Authoring path() drawing commands by hand is tedious, so Wave provides two utilities to make it easier: p() and turtle().
Drawing with paths
p() creates a path generator with convenience methods to draw step by step. For example, the following two lines are equivalent:
red_square = g.path(d='m 25 25 h 50 v 50 h -50 z', fill='red')

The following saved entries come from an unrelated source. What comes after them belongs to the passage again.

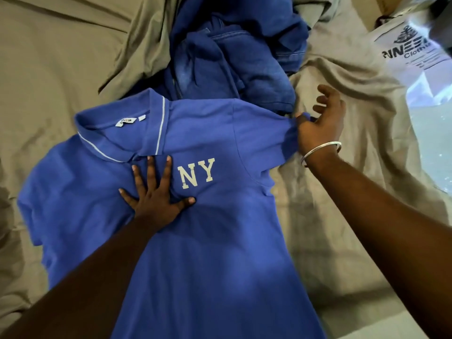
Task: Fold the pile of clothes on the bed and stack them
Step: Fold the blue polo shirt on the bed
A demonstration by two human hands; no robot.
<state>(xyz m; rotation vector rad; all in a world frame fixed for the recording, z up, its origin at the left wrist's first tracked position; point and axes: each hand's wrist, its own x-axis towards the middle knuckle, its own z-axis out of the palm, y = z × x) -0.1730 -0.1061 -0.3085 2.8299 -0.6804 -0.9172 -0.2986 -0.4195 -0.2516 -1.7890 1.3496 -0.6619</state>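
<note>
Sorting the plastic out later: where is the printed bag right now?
In the head view, the printed bag lies at the upper right on the bedsheet, beyond the right hand.

Printed plastic bag [415,52], upper right

The blue short-sleeved polo shirt with white "NY" lettering [220,241] runs off the bottom edge, so its hem cannot be seen. The small white neck label [124,121] inside its collar is too small to read in full. The crumpled dark blue denim garment [234,52] is cut off at the top edge. The clear plastic bag with black printed lettering [415,57] is blurred and clipped by the right edge, its wording only partly legible.
</note>
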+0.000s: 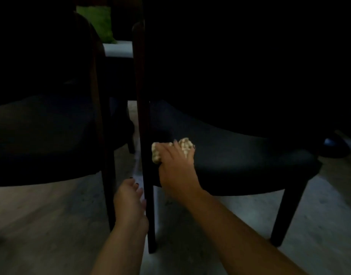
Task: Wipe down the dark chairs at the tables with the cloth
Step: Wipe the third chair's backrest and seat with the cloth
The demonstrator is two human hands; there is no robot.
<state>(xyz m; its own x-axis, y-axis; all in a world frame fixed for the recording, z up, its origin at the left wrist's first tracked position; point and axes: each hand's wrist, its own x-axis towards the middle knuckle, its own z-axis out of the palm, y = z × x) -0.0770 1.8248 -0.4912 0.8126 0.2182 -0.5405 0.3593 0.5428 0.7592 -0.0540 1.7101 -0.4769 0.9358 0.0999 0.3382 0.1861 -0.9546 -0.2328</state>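
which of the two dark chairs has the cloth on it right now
The right chair: the right hand presses the pale cloth onto the left front corner of its seat. The left chair has no cloth or hand on it.

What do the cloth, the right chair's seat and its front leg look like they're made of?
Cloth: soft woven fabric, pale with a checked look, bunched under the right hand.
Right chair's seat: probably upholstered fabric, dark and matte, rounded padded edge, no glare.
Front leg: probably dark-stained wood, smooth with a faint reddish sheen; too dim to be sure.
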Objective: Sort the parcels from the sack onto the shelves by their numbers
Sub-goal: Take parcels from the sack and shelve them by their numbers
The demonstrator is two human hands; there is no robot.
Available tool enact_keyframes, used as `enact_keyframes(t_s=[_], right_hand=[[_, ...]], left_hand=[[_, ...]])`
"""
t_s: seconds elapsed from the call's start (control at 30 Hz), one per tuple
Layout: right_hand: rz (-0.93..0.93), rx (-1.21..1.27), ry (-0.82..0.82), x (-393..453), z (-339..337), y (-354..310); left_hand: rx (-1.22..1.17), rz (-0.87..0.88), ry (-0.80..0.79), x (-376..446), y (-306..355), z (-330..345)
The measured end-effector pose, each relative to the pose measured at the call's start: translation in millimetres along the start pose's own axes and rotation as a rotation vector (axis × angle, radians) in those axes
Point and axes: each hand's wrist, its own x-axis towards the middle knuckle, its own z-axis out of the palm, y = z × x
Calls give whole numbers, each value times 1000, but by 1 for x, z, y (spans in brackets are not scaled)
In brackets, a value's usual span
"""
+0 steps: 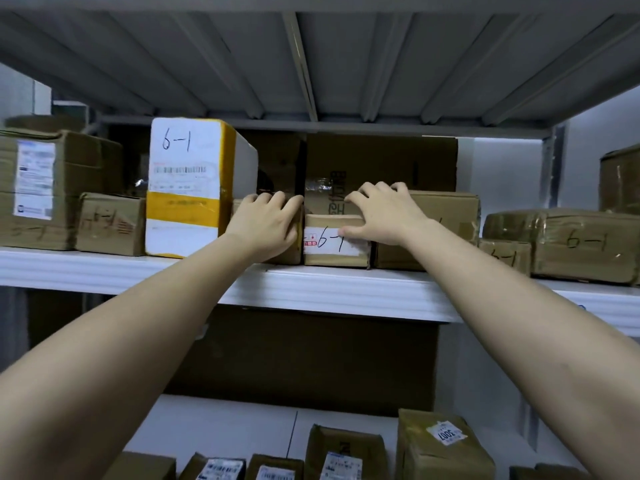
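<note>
Reaching up to the white shelf point(346, 289), you have both hands on parcels. Your right hand point(384, 216) lies over the top of a small box point(334, 252) marked 6-1, fingers curled over its back edge and thumb pressed on its front label. Your left hand point(266, 225) cups the corner of the brown box point(289, 251) just beside it, fingers bent over the top. A tall white and yellow parcel point(187, 188), also marked 6-1, stands touching your left wrist side. A larger brown carton point(443, 216) sits against the small box on the right. More cardboard boxes stand behind.
</note>
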Motion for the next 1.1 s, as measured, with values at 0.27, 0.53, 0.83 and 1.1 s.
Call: enact_keyframes(t_s=[0.27, 0.53, 0.83, 1.1], right_hand=[[-32, -122, 105, -3, 11, 6], [-27, -204, 136, -1, 18, -2], [14, -49, 298, 4, 6, -16], [-14, 238, 340, 47, -16, -89]], left_hand=[[-42, -5, 8, 7, 2, 10], [-33, 8, 39, 10, 1, 19], [-58, 61, 253, -7, -18, 3], [153, -111, 164, -63, -94, -4]])
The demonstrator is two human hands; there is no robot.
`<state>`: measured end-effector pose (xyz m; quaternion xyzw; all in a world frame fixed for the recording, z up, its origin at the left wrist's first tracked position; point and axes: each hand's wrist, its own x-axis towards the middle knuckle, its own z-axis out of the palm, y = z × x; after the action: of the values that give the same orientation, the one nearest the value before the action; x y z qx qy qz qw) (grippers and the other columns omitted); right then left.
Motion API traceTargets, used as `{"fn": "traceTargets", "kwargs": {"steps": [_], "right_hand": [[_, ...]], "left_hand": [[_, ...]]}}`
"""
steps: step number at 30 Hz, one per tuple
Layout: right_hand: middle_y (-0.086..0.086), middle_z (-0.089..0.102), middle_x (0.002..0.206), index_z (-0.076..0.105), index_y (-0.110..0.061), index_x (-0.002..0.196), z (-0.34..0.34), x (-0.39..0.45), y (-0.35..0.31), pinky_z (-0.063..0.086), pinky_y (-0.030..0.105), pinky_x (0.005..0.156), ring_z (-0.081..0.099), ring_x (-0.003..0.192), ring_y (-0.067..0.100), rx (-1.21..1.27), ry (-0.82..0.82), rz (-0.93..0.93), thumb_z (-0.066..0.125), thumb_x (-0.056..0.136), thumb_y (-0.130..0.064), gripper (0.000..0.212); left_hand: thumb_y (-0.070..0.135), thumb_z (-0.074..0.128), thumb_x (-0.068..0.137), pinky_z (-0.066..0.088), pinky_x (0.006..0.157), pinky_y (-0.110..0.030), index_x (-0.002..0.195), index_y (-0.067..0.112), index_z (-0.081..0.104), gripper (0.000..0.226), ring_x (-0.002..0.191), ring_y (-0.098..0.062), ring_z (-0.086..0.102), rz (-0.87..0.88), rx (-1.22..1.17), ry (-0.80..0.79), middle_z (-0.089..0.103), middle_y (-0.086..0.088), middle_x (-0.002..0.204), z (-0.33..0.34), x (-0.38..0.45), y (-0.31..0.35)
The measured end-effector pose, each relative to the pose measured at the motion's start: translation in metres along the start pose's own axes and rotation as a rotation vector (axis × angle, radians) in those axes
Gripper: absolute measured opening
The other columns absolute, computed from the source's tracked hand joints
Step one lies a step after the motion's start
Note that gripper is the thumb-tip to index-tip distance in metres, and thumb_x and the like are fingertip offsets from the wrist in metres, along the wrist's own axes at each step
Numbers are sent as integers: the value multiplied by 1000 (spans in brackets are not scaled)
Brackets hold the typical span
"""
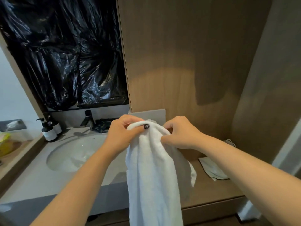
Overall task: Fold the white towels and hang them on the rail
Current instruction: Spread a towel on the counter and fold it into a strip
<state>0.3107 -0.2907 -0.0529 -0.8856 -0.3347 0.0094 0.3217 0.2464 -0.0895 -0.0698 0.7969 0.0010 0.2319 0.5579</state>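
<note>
Both hands pinch top edge of white towel (151,168): left hand (121,132), right hand (180,134). Towel hangs over tabletop (29,181) front edge, right of sink (73,154).

The lower end of the white terry towel (153,173) is cut off by the bottom picture edge. Its upper fold is partly covered by the left hand (121,133) and the right hand (180,134). A second white cloth (211,170) on the brown wooden shelf (216,191) at right is partly hidden behind the right forearm. Labels on the two dark pump bottles (48,130) at far left are too small to read. The yellow item (4,144) is cut off by the left edge.
</note>
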Motion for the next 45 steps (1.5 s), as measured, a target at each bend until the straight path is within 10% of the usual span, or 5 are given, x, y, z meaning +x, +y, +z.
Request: {"fn": "traceTargets", "kwargs": {"steps": [8, 16, 22, 27, 45], "right_hand": [[2, 69, 70, 73, -16, 76, -12, -10, -8, 52, 37, 63, 60, 67, 25, -289, 372, -113, 60, 77, -15, 13], [-5, 75, 72, 46, -27, 142, -12, -39, -3, 57, 34, 77, 67, 69, 0, -107, -207, 58, 59, 88, -19, 56], [2, 73, 68, 68, -17, 92, -6, -47, -5, 51, 23, 63, 67, 60, 7, 111, -5, 42, 62, 87, -13, 9], [-9, 54, 48, 60, -20, 56, -2, -42, -7, 38, 21, 49, 47, 47, 3, 37, 280, 70, 71, 73, -18, 20], [-9, 53, 67, 55, -16, 66, 2, -19, 6, 34, 10, 56, 47, 64, 2, 60, 800, 43, 71, 82, -15, 22]], "left_hand": [[34, 73, 88, 49, 64, -18, 75, 24, 76, 17, 64, -2, 61, -135, 167, -74, 73, 7, 75, -2, -1, -36], [27, 68, 92, 50, 73, -27, 90, 15, 78, 15, 77, -9, 63, -84, -81, -230, 75, -6, 89, 14, 4, -4], [7, 72, 87, 50, 73, -15, 91, 2, 77, 8, 78, -6, 66, 119, -129, -310, 72, -13, 93, 33, -1, 16], [9, 82, 78, 50, 64, -15, 82, 15, 74, 11, 68, -6, 64, 81, -217, -161, 72, -4, 80, 23, 3, -1], [1, 78, 79, 47, 62, -16, 80, 23, 78, 23, 69, -3, 63, -99, -61, -121, 75, 0, 80, -16, -16, -72]]}}
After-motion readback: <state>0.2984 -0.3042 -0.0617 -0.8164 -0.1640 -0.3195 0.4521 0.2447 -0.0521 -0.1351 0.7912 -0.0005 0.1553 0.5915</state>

red_square = g.p().m(25, 25).h(50).v(50).h(-50).z().path(fill='red')
Commands
| Method | Use |
|---|---|
M() | Move, absolute |
H() | Horizontal line, absolute |
V() | Vertical line, absolute |
L() | Line, absolute |
A() | Elliptical arc, absolute |
C() | Cubic Bézier curve, absolute |
S() | Cubic Bézier curve, smooth, absolute |
Q() | Quadratic Bézier curve, absolute |
T() | Quadratic Bézier curve, smooth, absolute |
Z() | Close path |
m() | Move, relative |
h() | Horizontal line, relative |
v() | Vertical line, relative |
l() | Line, relative |
a() | Elliptical arc, relative |
c() | Cubic Bézier curve, relative |
s() | Cubic Bézier curve, smooth, relative |
q() | Quadratic Bézier curve, relative |
t() | Quadratic Bézier curve, smooth, relative |
z() | Close path |
d() | Serialize this path's commands into SVG path data. |
path() | Create a SVG path element |
The upper-cased commands use absolute coordinates. The lower-cased commands use relative coordinates. For example, L(4,2) means "draw a line to (4,2)", but l(4,2) means "draw a line 4px right, 2px down from the current position".
Drawing with a turtle
turtle() creates a path generator (similar to p()), but using Turtle Geometry.
Commands
| Method | Use |
|---|---|
pd() | Pen down |
pu() | Pen up |
p() | Set the turtle's position |
a() | Set the turtle's orientation |
f() | Move forward |
b() | Move backward |
l() | Turn left |
r() | Turn right |
d() | Serialize this turtle's movements into SVG path data |
path() | Create a SVG path element |
Example
Here is an example from Python's turtle module:
Here is the above example recreated in Wave:
from turtle import *
color('red', 'yellow')
begin_fill()
while True:
forward(200)
left(170)
if abs(pos()) < 1:
break
end_fill()
done()
from h2o_wave import site, ui, graphics as g
t = g.turtle().f(100).r(90).pd()
for _ in range(36):
t.f(200).l(170)
spirograph = t.pu(1).path(stroke='red', fill='yellow')
page = site['/demo']
page['example'] = ui.graphics_card(
box='1 1 2 3', view_box='0 0 220 220', width='100%', height='100%',
scene=g.scene(foo=spirograph),
)
page.save()
Turtle graphics is not just kid stuff: See Turtle Geometry by Harold Abelson and Andrea diSessa.